▶ _The task_: Give the number of lines in the data below containing the word "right", with no other text.

====

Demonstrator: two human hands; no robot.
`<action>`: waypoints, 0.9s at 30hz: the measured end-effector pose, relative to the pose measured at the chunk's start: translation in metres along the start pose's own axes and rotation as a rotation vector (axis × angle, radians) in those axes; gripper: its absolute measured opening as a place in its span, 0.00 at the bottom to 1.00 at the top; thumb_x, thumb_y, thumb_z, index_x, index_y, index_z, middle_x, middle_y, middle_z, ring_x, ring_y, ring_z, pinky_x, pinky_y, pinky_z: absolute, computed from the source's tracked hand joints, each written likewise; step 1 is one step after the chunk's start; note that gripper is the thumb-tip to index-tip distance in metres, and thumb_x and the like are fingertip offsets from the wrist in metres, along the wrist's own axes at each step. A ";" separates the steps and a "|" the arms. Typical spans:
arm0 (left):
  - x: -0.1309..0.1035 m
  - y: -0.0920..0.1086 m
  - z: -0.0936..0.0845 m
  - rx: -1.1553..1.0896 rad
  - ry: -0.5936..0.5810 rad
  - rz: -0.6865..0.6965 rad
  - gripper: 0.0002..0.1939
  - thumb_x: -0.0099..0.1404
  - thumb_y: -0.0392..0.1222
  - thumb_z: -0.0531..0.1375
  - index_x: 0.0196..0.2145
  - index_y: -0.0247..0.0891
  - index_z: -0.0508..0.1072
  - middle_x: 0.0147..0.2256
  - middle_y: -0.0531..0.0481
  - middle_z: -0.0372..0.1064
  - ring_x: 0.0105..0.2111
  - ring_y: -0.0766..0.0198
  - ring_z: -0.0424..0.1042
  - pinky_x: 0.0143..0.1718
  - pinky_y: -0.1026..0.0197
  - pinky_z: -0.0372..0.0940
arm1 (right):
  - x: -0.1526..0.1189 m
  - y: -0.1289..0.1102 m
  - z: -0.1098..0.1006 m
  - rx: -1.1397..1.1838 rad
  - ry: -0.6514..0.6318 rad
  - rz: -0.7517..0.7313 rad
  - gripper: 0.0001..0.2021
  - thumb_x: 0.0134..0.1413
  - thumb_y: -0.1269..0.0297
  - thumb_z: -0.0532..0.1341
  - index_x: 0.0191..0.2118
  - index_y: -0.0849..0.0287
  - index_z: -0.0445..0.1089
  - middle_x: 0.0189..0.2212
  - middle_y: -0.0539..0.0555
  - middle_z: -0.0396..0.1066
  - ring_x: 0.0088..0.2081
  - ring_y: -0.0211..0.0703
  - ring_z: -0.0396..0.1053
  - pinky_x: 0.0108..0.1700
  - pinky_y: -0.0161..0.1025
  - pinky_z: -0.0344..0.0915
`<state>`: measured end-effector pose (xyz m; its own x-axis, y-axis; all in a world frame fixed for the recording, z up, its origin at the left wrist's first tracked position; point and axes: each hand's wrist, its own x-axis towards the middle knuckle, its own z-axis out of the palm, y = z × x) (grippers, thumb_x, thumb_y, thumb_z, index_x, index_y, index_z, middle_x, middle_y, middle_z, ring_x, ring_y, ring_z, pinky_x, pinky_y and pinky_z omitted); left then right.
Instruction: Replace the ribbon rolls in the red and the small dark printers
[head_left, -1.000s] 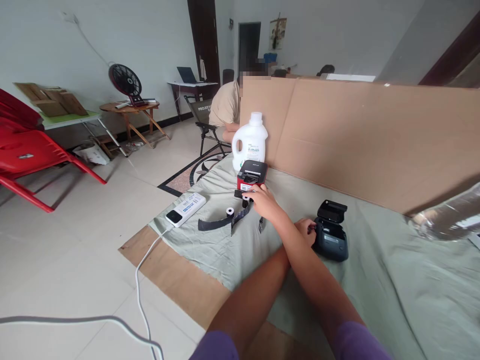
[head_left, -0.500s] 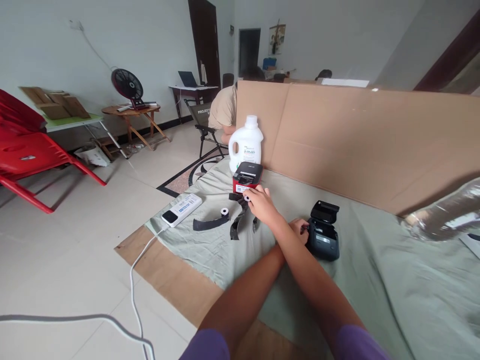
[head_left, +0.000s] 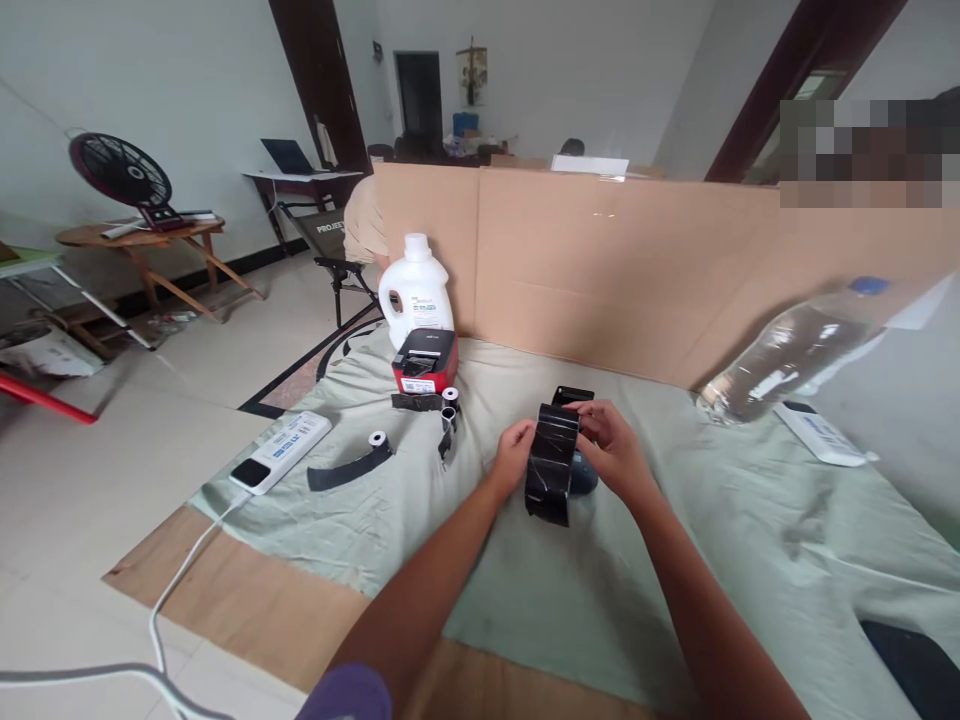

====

▶ _Answer to this exercise_: 2